広義には鳥綱スズメ目カエデチョウ科に属する鳥の総称で、狭義にはその1種をさす。同科Estrildidaeはエチオピア区、東洋区、オーストラリア区に広く分布し、カエデチョウ類16属62種、キンセイチョウ類5属13種、キンパラ類6属51種に分類されている。全長約10センチメートル、華やかな変化に富む色彩のものが多いが、褐色、灰色、黒が基調のものもある。日本には分布していないが、古くから輸入され多くの種が飼育されてきた。
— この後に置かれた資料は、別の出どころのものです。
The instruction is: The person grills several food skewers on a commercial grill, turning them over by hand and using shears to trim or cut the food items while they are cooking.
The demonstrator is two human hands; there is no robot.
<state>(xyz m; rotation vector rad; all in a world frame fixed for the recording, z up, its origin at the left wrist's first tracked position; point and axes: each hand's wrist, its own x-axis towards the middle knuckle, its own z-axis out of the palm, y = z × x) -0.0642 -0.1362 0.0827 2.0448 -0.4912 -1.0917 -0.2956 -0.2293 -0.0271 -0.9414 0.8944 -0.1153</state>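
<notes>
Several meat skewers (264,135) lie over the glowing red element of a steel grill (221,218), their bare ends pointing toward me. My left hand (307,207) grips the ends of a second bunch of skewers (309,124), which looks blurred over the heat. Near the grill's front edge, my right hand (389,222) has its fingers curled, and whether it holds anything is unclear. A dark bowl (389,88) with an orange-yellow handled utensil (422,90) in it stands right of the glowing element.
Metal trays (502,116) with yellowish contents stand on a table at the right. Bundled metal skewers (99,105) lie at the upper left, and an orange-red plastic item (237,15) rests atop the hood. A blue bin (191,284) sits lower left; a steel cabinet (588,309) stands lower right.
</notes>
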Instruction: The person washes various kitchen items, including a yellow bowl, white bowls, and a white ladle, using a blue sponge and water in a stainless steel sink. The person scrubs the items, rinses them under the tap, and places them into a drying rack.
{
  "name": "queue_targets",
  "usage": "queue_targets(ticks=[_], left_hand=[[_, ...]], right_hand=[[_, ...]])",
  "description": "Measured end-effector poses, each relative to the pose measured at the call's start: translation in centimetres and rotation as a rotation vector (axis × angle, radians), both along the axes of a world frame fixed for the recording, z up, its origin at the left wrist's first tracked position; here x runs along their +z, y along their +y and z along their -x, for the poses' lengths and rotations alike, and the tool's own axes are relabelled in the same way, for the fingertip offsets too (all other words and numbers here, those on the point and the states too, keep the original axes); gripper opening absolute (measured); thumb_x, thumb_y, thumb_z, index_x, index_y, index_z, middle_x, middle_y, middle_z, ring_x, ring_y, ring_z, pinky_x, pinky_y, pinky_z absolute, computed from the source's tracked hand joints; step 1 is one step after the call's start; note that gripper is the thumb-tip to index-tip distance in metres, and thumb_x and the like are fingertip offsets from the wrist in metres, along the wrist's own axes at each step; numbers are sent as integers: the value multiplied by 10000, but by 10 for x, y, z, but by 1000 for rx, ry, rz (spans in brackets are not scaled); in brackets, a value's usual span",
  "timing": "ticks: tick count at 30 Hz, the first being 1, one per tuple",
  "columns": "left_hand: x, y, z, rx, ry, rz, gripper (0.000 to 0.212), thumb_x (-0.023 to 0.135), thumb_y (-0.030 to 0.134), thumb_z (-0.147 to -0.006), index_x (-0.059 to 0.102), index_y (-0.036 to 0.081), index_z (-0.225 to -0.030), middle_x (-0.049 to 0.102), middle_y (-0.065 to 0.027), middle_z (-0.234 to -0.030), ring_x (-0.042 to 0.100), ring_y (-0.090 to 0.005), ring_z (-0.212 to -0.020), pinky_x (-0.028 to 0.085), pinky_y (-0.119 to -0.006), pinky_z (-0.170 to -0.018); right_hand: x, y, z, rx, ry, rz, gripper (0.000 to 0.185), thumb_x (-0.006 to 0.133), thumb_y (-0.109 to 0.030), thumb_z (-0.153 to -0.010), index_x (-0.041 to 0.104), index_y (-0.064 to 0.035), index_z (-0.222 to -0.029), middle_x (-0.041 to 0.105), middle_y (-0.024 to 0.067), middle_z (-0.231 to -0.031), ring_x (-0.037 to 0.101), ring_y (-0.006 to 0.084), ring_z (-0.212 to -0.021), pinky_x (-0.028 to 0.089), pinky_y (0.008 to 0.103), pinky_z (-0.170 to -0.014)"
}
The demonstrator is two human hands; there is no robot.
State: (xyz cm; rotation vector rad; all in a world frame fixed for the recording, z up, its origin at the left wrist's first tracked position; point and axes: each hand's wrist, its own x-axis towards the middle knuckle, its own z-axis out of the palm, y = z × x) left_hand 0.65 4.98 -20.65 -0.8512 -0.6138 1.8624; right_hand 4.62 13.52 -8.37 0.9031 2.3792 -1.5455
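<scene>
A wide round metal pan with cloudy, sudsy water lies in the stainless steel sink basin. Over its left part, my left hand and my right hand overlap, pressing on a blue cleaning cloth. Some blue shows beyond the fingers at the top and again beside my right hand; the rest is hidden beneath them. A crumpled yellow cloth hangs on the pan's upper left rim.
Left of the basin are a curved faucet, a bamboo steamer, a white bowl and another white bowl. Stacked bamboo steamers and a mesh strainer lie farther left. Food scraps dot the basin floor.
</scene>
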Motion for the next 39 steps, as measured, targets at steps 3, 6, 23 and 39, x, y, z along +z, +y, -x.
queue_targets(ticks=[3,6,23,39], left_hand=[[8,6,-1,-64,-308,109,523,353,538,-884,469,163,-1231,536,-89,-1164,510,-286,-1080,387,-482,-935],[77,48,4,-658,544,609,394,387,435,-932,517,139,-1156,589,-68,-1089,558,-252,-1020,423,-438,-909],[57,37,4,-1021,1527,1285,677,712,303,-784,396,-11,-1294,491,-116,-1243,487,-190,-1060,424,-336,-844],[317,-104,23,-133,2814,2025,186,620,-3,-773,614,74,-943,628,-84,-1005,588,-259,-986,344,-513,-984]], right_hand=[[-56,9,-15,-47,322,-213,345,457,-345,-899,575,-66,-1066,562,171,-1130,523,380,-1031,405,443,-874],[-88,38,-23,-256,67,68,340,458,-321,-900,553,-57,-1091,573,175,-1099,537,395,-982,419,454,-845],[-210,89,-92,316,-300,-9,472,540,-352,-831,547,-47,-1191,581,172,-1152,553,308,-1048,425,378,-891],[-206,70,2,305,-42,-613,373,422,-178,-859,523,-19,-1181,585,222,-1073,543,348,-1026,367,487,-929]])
 種としてのカエデチョウEstrilda troglodytesは全長約90ミリメートル。嘴(くちばし)は赤いろう細工状で過眼帯も赤い。体の上面は淡灰褐色、下面は淡桃色を帯び不明瞭(ふめいりょう)な横縞(よこじま)がある。アフリカ西部、チャド、スーダン、北西ウガンダなどのサバナにすみ、小さな草むら、一かたまりの草などの根元の地上近くに、草で西洋ナシ形の横に入口のある巣をつくる。草本の種子、穀物を好むが、昆虫などの小動物もとる。類似種にアフリカ東部、中部、西部に分布するオナガカエデチョウE. astrildがある。